Figure 2. Caspase-3 is increased during differentiation and is essential for proper differentiation of ES cells.

(A) Western blot analysis of protein lysates from ES cells stimulated to differentiate with RA for the indicated times. The Western blot membranes were probed with an antibody that specifically recognizes only active Caspase-3. MEF, mouse embryonic fibroblasts. (B) Alkaline phosphatase staining of ES cell colonies stimulated with RA (1 µM/ml) or coincubated with RA and the pan-Caspase blocking peptide VAD.fmk (100 µM) after 3 days. Cells incubated with leukemia inhibitory factor (LIF) served as controls. The majority of colonies lost staining due to differentiation, whereas coincubation with VAD prevented differentiation. Magnification, 10X. (C) Casp3 heterozygous (+/−) and knockout (−/−) ES cells were stimulated with RA (1 µM) for 3 days and stained for alkaline phosphatase. Casp3^+/− ES cells differentiated, whereas the majority of Casp3^−/− ES cells did not (10X). Controls were cells incubated without LIF (D, left) Quantification of colonies shown in panel B as described in Experimental Procedures.
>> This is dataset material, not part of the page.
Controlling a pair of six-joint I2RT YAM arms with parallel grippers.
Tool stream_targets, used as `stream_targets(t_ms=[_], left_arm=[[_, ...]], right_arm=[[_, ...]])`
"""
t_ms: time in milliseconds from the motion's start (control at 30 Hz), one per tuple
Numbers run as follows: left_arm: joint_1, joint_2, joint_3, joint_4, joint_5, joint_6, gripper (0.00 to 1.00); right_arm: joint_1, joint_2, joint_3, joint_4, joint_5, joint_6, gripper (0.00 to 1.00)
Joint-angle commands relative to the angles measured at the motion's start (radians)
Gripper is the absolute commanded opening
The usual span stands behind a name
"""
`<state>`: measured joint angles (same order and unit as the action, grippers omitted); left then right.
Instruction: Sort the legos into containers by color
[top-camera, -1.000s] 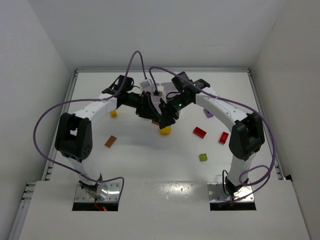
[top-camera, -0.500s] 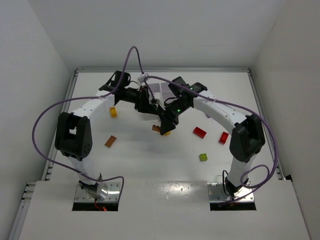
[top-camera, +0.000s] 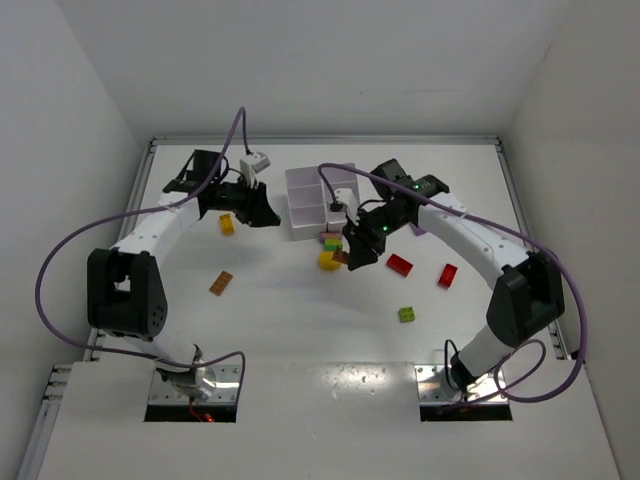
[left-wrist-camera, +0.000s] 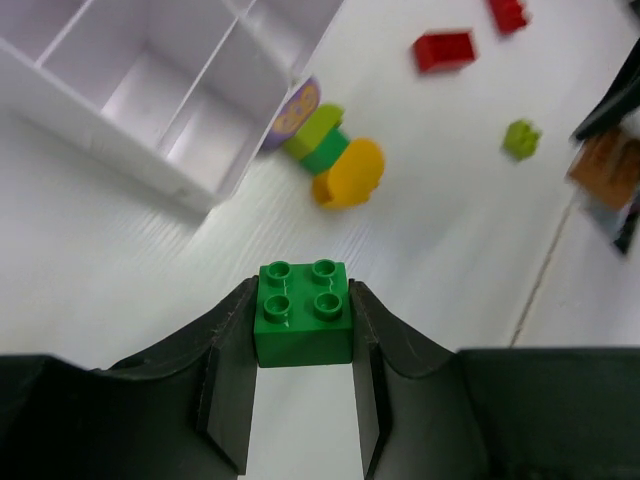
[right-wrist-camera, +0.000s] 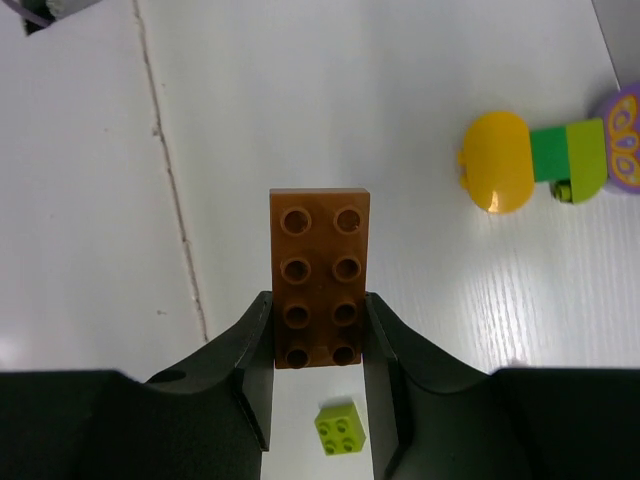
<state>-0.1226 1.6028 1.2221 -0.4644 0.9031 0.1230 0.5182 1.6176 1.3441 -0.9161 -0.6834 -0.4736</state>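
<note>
— Where the table (top-camera: 300, 330) meets the arm bases, what lies closest?
— Loose pieces: a lime brick (top-camera: 408, 314) at right and a flat orange brick (top-camera: 221, 283) at left, then a red brick (top-camera: 400, 264) and a second red brick (top-camera: 447, 275) farther right.
— And the pincers?
— Next out, the right gripper (right-wrist-camera: 319, 325) clamps a long brown brick (right-wrist-camera: 319, 278) by its near end, studs up, over the white surface. Just beside it, a clump (left-wrist-camera: 325, 150) of yellow, green, lime and purple lies on its side.
— The other arm?
— Farther back at left, the left gripper (left-wrist-camera: 303, 300) pinches a square green brick (left-wrist-camera: 303, 313) between narrowed fingers, with a yellow brick (top-camera: 228, 224) close by on the table.
— And the tray (left-wrist-camera: 110, 140)?
— White and divided, it stands farthest, between the two grippers. The clump's purple end sits at its near corner; whether they touch cannot be told.
</note>
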Motion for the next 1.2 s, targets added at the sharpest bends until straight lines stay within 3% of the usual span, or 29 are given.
stream_targets(t_ms=[0,200,333,633,767,967,1167], left_arm=[[0.015,-0.060,0.014,-0.267,-0.188,0.243,0.00],[0.073,-0.060,0.005,-0.609,-0.348,0.588,0.02],[0.104,-0.060,-0.007,-0.741,-0.440,0.743,0.05],[0.093,-0.099,-0.217,-0.810,-0.581,0.943,0.10],[0.074,-0.138,-0.305,-0.755,-0.633,0.952,0.11],[0.074,-0.110,-0.380,-0.652,-0.667,0.913,0.26],[0.074,-0.043,-0.394,-0.513,-0.667,0.788,0.34]], right_arm=[[-0.036,-0.024,-0.020,0.043,0.033,-0.005,0.00],[-0.087,-0.013,-0.010,0.062,0.021,0.024,0.00],[-0.109,0.010,0.009,0.053,0.001,0.024,0.00],[-0.118,0.028,0.027,0.052,-0.018,0.024,0.00],[-0.118,0.038,0.047,0.043,-0.018,0.024,0.00],[-0.118,0.080,0.093,0.034,-0.018,0.015,0.00],[-0.109,0.091,0.113,0.034,-0.018,0.015,0.00]])
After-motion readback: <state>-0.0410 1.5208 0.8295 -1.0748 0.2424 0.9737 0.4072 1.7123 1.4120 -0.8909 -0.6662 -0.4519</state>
Mean values are shown. (D, right) Quantification of colonies shown in panel C. Mean values are shown. (E) Casp3^+/− and Casp3^−/− ES cells were injected into immunocompromised nude mice, and the resultant tumors were analyzed histologically. Typical aspects of Casp3^+/− and of Casp3^−/− tumors included derivatives from all three germ layers within a teratoma or immature and undifferentiated cells, respectively.